◆ **TASK PROMPT**:
Only the pictures are to be dropped; the rest of the data below is to be duplicated exactly.

-- Opening Marker --

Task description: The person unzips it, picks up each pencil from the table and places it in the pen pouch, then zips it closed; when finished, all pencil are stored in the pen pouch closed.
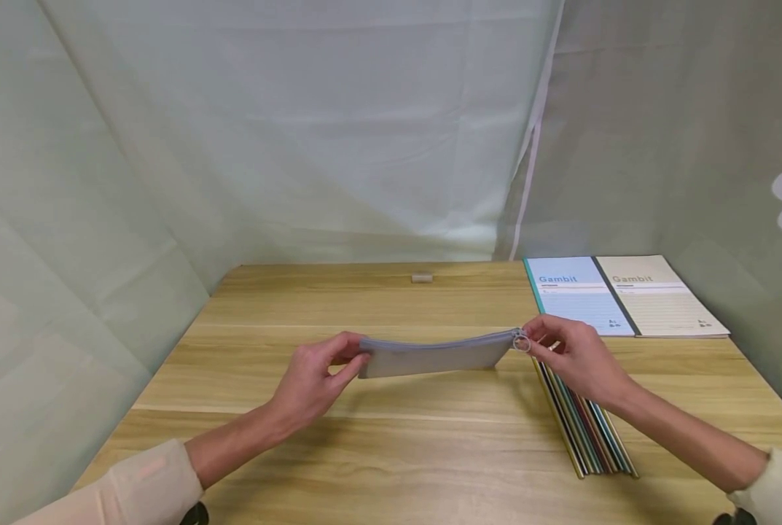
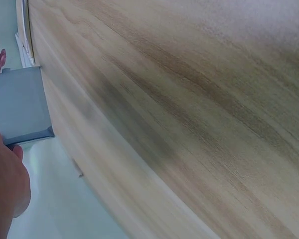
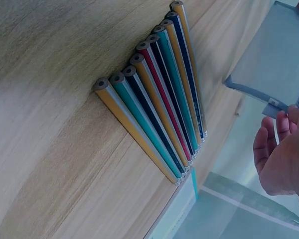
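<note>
A grey zippered pouch [image 1: 436, 357], looking flat, is held above the wooden table by both hands. My left hand [image 1: 315, 373] grips its left end between thumb and fingers. At the right end, my right hand [image 1: 584, 359] pinches the corner by the zipper pull, where a round ring [image 1: 522, 343] hangs. The zipper runs along the top edge and looks closed. In the right wrist view, the pouch [image 3: 274, 55] shows a smooth, semi-sheer face. Several pencils [image 3: 162, 94] in yellow, green, dark blue and red lie side by side on the table, partly below my right hand.
Two notebooks marked Gambit, one blue [image 1: 577, 295] and one cream [image 1: 659, 295], lie at the back right. A small pale eraser-like block [image 1: 422, 278] sits near the table's [image 1: 312, 299] back edge. Pale cloth sheets [image 1: 338, 131] hang behind and beside the table.
</note>
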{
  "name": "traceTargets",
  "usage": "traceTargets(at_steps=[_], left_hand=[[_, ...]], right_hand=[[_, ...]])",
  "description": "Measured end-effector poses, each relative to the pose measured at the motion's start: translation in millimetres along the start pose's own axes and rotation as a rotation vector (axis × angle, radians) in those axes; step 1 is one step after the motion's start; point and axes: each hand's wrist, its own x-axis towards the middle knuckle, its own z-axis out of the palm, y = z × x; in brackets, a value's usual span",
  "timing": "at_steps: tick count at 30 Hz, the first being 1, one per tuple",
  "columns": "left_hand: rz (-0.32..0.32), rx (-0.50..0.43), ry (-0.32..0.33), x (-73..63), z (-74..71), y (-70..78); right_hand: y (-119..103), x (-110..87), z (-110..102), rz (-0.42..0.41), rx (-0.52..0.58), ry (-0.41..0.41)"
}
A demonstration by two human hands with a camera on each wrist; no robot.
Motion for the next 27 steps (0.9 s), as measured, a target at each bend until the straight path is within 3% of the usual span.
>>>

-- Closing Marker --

◆ **ANSWER FOR THE TASK**:
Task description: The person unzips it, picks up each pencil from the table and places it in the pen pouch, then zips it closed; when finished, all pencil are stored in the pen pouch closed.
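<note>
A grey zippered pouch [image 1: 436, 357], looking flat, is held above the wooden table by both hands. My left hand [image 1: 315, 373] grips its left end between thumb and fingers. At the right end, my right hand [image 1: 584, 359] pinches the corner by the zipper pull, where a round ring [image 1: 522, 343] hangs. The zipper runs along the top edge and looks closed. In the right wrist view, the pouch [image 3: 274, 55] shows a smooth, semi-sheer face. Several pencils [image 3: 162, 94] in yellow, green, dark blue and red lie side by side on the table, partly below my right hand.
Two notebooks marked Gambit, one blue [image 1: 577, 295] and one cream [image 1: 659, 295], lie at the back right. A small pale eraser-like block [image 1: 422, 278] sits near the table's [image 1: 312, 299] back edge. Pale cloth sheets [image 1: 338, 131] hang behind and beside the table.
</note>
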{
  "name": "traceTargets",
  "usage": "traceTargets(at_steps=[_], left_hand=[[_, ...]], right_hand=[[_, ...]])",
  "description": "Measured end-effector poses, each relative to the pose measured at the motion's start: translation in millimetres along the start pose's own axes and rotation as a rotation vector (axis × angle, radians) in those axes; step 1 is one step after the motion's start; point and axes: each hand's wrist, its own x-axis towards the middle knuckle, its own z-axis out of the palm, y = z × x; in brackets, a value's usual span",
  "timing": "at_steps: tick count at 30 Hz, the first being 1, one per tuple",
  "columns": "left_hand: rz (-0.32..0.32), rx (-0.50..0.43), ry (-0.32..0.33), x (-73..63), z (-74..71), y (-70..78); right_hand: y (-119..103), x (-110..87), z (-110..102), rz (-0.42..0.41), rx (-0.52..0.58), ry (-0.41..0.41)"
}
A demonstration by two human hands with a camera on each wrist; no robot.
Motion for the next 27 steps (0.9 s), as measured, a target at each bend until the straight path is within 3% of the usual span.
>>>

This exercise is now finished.